To help catch typing errors, the filename must contain at least one
slash (/) if it is a real file (not internal or none).
Note: external bitmaps are only known to work on ext2 and ext3.
Storing bitmap files on other filesystems may result in serious problems.
Note: The choice of internal versus external bitmap can have a drastic impact
on performance.
While an internal bitmap is the most convenient as it doesnt require
a device totally separate from the array on which to store the bitmap
file, it has a larger impact on performance than an external bitmap.
This is because we cant predict which device in the array might fail, so
we store a copy of the bitmap on every device in the array when using an
internal bitmap. This means that prior to allowing a write to a section of
the array that is currently marked clean in the bitmap, we must issue a
write to change the bit for that section of the array from clean to dirty,
and must wait for the bitmap write to complete on all of the array devices
before the pending write to the array data area can proceed.
Especially if the array is under heavy load, these syncronous writes can
drastically impact performance. An external bitmap file is less convenient,
but there is only one copy of the bitmap, so there is only one bitmap write
that must complete before the pending write to the array data can proceed.
In addition, if your bitmap file device is not heavily loaded, and the
array is, then you will notice a considerable performance benefit
from the fact that bitmap writes are not competing with array reads/writes.
The performance impact of this option can be somewhat mitigated by
appropriate selection of a bitmap chunk size (next option).
|
--bitmap-chunk= | |
Set the chunksize of the bitmap. Each bit corresponds to that many
Kilobytes of storage.
When using a file based bitmap, the default is to use the smallest
size that is at-least 4 and requires no more than 2^21 chunks.
When using an
internal bitmap, the chunksize is automatically determined to make best use of
available space.
Note: This option can drastically effect performance of the array.
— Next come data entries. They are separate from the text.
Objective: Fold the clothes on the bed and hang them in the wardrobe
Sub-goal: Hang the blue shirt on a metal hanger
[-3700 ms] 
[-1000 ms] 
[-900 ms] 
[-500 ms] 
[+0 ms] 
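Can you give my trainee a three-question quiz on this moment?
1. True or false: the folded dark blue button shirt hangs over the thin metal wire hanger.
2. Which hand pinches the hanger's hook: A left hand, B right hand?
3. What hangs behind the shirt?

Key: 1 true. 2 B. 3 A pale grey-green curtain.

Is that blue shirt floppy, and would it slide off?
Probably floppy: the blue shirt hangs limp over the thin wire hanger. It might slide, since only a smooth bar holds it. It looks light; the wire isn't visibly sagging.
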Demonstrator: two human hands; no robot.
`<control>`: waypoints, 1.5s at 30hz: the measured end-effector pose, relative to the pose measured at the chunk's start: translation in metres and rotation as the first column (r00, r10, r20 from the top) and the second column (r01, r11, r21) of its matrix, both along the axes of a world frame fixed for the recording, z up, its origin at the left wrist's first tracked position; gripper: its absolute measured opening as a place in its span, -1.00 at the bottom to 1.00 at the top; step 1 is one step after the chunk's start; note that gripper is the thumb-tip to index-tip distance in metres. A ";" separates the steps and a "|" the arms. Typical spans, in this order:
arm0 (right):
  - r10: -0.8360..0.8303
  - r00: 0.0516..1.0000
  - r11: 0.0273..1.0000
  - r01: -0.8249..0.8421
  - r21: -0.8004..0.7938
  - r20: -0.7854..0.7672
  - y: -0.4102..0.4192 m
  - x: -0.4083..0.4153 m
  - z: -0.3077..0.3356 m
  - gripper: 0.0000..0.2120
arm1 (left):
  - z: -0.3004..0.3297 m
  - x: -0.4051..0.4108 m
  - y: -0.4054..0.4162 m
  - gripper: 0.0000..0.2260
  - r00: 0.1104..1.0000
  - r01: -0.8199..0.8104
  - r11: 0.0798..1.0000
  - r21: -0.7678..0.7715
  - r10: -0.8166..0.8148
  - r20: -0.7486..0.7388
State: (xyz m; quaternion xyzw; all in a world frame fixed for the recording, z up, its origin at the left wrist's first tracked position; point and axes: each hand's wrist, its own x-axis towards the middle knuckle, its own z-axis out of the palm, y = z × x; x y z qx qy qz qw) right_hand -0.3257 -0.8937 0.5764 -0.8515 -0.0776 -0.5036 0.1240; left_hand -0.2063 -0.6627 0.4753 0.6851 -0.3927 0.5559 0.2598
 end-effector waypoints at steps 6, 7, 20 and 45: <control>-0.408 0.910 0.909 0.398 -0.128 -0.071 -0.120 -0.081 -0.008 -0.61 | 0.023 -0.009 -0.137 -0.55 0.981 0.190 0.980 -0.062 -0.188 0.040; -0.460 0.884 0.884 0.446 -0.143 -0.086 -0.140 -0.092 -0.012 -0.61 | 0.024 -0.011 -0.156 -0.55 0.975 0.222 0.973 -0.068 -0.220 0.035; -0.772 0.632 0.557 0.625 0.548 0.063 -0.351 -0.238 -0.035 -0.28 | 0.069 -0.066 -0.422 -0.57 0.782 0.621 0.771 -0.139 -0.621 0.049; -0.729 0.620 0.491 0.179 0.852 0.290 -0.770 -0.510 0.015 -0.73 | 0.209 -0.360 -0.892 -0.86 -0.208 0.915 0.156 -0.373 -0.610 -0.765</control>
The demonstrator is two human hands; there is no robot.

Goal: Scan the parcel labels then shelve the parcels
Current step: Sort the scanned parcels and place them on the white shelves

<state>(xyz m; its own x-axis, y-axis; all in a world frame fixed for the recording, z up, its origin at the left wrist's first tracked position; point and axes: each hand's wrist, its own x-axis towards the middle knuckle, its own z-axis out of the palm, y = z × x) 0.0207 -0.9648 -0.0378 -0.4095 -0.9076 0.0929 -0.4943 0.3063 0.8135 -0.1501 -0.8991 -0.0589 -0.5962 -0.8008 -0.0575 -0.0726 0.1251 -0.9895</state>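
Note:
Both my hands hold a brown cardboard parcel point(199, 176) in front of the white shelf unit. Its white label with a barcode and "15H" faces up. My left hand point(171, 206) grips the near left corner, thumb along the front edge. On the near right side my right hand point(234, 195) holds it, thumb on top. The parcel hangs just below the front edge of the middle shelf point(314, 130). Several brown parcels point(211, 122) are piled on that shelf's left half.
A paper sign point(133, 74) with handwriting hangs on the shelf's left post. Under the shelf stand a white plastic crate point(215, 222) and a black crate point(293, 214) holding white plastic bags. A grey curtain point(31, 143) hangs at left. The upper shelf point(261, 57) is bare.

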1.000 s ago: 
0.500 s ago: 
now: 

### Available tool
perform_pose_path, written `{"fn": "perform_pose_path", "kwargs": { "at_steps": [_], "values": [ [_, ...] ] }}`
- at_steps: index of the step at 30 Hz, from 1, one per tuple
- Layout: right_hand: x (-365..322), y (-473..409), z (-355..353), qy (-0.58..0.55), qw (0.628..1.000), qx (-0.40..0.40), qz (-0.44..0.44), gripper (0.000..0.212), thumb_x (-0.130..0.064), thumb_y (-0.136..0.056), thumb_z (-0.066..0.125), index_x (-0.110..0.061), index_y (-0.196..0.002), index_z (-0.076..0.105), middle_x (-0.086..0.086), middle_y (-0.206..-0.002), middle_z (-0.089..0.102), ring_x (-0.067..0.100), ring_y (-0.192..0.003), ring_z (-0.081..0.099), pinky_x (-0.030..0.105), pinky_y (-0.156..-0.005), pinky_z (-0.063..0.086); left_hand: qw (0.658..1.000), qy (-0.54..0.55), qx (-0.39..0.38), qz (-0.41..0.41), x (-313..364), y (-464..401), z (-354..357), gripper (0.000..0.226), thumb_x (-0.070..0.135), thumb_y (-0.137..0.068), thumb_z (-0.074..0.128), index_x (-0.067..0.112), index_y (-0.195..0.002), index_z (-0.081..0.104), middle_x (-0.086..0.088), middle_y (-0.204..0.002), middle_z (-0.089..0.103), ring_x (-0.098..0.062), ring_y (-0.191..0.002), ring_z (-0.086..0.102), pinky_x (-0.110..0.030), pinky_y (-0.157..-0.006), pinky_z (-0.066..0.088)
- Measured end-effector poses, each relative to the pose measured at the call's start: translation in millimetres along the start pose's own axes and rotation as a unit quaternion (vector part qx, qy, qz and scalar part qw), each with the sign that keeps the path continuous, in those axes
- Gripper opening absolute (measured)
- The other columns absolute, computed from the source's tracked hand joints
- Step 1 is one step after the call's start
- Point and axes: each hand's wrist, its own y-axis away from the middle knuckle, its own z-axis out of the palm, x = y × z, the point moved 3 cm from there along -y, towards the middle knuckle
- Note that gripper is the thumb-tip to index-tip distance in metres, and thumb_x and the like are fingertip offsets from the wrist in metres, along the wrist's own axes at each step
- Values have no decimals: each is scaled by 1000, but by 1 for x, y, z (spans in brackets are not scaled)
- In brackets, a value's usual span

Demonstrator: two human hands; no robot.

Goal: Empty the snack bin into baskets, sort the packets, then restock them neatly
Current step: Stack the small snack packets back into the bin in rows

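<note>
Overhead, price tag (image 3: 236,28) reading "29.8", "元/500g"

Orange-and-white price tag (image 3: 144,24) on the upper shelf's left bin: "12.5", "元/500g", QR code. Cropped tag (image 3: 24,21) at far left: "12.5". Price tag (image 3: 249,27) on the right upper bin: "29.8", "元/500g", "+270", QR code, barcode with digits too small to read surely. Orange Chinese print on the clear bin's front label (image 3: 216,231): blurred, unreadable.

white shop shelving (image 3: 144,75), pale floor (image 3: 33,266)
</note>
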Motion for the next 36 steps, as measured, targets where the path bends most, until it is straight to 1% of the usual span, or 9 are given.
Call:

The more granular the bitmap is, then the more
frequently writes will trigger syncronous bitmap updates and be delayed
until the bitmap update is complete. The trade off is that a more
granular bitmap means a shorter array resync time after any event causes
the array to go down unclean. Given raw drive speeds can be in excess
of 100MB/s on modern SATA/SAS drives, any bitmap chunk up to 262144 (256MB)
can generally be synced in a matter of just a few seconds. Smaller chunks
can be synced faster, but you reach a point of diminishing returns that is
quickly offset by the increased write performance degradation seen in
every day operation. Considering that the smaller bitmap chunk sizes
will only ever be a benefit on rare occasions (hopefully never), but that
you will pay for a small bitmap chunk every single day, it is recommended
that you select the largest bitmap chunk size you feel comforable with.
|
-W, --write-mostly | |
subsequent devices lists in a
--build, --create, or
--add command will be flagged as write-mostly. This is valid for RAID1
only and means that the md driver will avoid reading from these
devices if at all possible. This can be useful if mirroring over a
slow link.
|
--write-behind= | |
Specify that write-behind mode should be enabled (valid for RAID1
only). If an argument is specified, it will set the maximum number
of outstanding writes allowed. The default value is 256.
A write-intent bitmap is required in order to use write-behind
mode, and write-behind is only attempted on drives marked as
write-mostly.
|
--assume-clean | |
Tell
mdadm that the array pre-existed and is known to be clean. It can be useful
when trying to recover from a major failure as you can be sure that no
data will be affected unless you actually write to the array. It can
also be used when creating a RAID1 or RAID10 if you want to avoid the
initial resync, however this practice while normally safe is not
recommended. Use this only if you really know what you are doing.
|
--backup-file= | |
This is needed when
--grow is used to increase the number of
raid-devices in a RAID5 if there are no spare devices available.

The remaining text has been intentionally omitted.